Vemos las noticias y el corazón se encoge: ciudades destruidas, familias huyendo, niños muriendo. Y casi todos decimos lo mismo: la guerra está mal. Como cristianos, difícilmente alguien podría afirmar lo contrario. Pero aquí surge una pregunta incómoda: si estamos tan en contra de la guerra, ¿por qué a veces la dejamos entrar en nuestra propia casa?

Porque la guerra no empieza solo cuando suenan las bombas; muchas veces comienza cuando surgen los gritos, cuando dejamos de escuchar, cuando humillamos, cuando el orgullo pesa más que la relación o cuando preferimos ganar una discusión antes que salvar una amistad.

La Palabra de Dios siempre tiene algo que decir sobre esto. En sus páginas aparecen conflictos, injusticias, guerras y traiciones. No es un libro que oculte la dureza de la historia; al contrario, la muestra con toda su crudeza, y justamente por eso puede iluminar nuestra vida.

Una de las frases más desconcertantes del Evangelio aparece en Mateo 10, cuando Jesús dice: «No he venido a traer paz, sino espada». Leída rápidamente, parece una invitación a la violencia; sin embargo, el contexto muestra otra cosa. Jesús no habla de armas ni de guerra: la “espada” es una imagen que expresa la división que puede provocar seguirlo. El Evangelio exige tomar postura, y esa decisión puede generar conflictos incluso dentro de la familia.

Jesús no promueve la violencia. De hecho, en otro momento del Evangelio lo deja claro: cuando es arrestado, uno de sus discípulos intenta defenderlo con una espada, pero Él lo detiene y dice: «Guarda tu espada; quien usa la espada, a espada morirá» (Mt 26,52). Con esta frase desarma cualquier intento de justificar la violencia en nombre de Dios.

Esto es importante, porque a lo largo de la historia muchos han utilizado la religión para bendecir guerras o alimentar odios. Pero el camino de Jesús no pasa por la fuerza de las armas; su victoria no consiste en destruir al enemigo, sino en amar hasta el extremo.

La cruz es la prueba más profunda de ello. En ella vemos hasta dónde puede llegar la violencia humana; pero Dios no responde con más violencia: no aplasta, no se venga. Jesús asume la violencia del mundo, la desenmascara y, desde ahí, abre un camino nuevo: el del perdón y la reconciliación.

Las guerras no aparecen de un día para otro. Jesús llora sobre Jerusalén porque la ciudad «no reconoció lo que conduce a la paz» (Lc 19,42). Esto significa que la destrucción no fue inevitable, sino el resultado de una cadena de decisiones, orgullos e injusticias.

Lo mismo ocurre en nuestras vidas: una familia no se rompe de repente, una amistad no muere de un día para otro. Antes hubo pequeñas heridas, palabras mal dichas, silencios cargados de resentimiento… hasta que un día todo estalla.

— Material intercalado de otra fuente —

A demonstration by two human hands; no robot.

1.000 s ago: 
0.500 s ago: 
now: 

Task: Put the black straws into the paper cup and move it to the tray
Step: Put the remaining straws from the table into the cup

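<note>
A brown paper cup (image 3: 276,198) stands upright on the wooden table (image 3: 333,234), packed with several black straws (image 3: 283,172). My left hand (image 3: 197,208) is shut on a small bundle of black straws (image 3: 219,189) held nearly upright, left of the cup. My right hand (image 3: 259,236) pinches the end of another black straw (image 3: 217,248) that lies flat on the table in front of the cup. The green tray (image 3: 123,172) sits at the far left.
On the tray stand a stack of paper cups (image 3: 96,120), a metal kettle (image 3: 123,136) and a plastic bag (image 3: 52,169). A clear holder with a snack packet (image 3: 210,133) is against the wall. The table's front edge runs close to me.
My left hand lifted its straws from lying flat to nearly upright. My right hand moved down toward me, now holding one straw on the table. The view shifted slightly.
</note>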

Por eso, cuando hablamos de paz en el mundo, debemos empezar por la paz en lo cotidiano. Es fácil indignarse por las guerras lejanas, pero más difícil revisar nuestras propias formas de violencia: el sarcasmo, el desprecio, la indiferencia, el orgullo...

Hay personas que dicen odiar la guerra, pero en su casa viven en constante conflicto; jóvenes que se indignan por la violencia del mundo, pero hieren a otros con burlas o agresiones en redes sociales; católicos que rezan por la paz entre los pueblos, pero no son capaces de reconciliarse con un hermano.

Tal vez la pregunta más honesta no sea solo qué pensamos sobre las guerras del mundo, sino qué hacemos con las guerras de cada día. Porque la paz comienza en la mesa de casa, en una conversación, en la capacidad de escuchar, en el gesto humilde de pedir perdón.

Si queremos un mundo sin guerras, el primer paso es dejar de pelear en casa. Porque la paz que el mundo necesita comienza mucho antes de los campos de batalla: comienza en el corazón.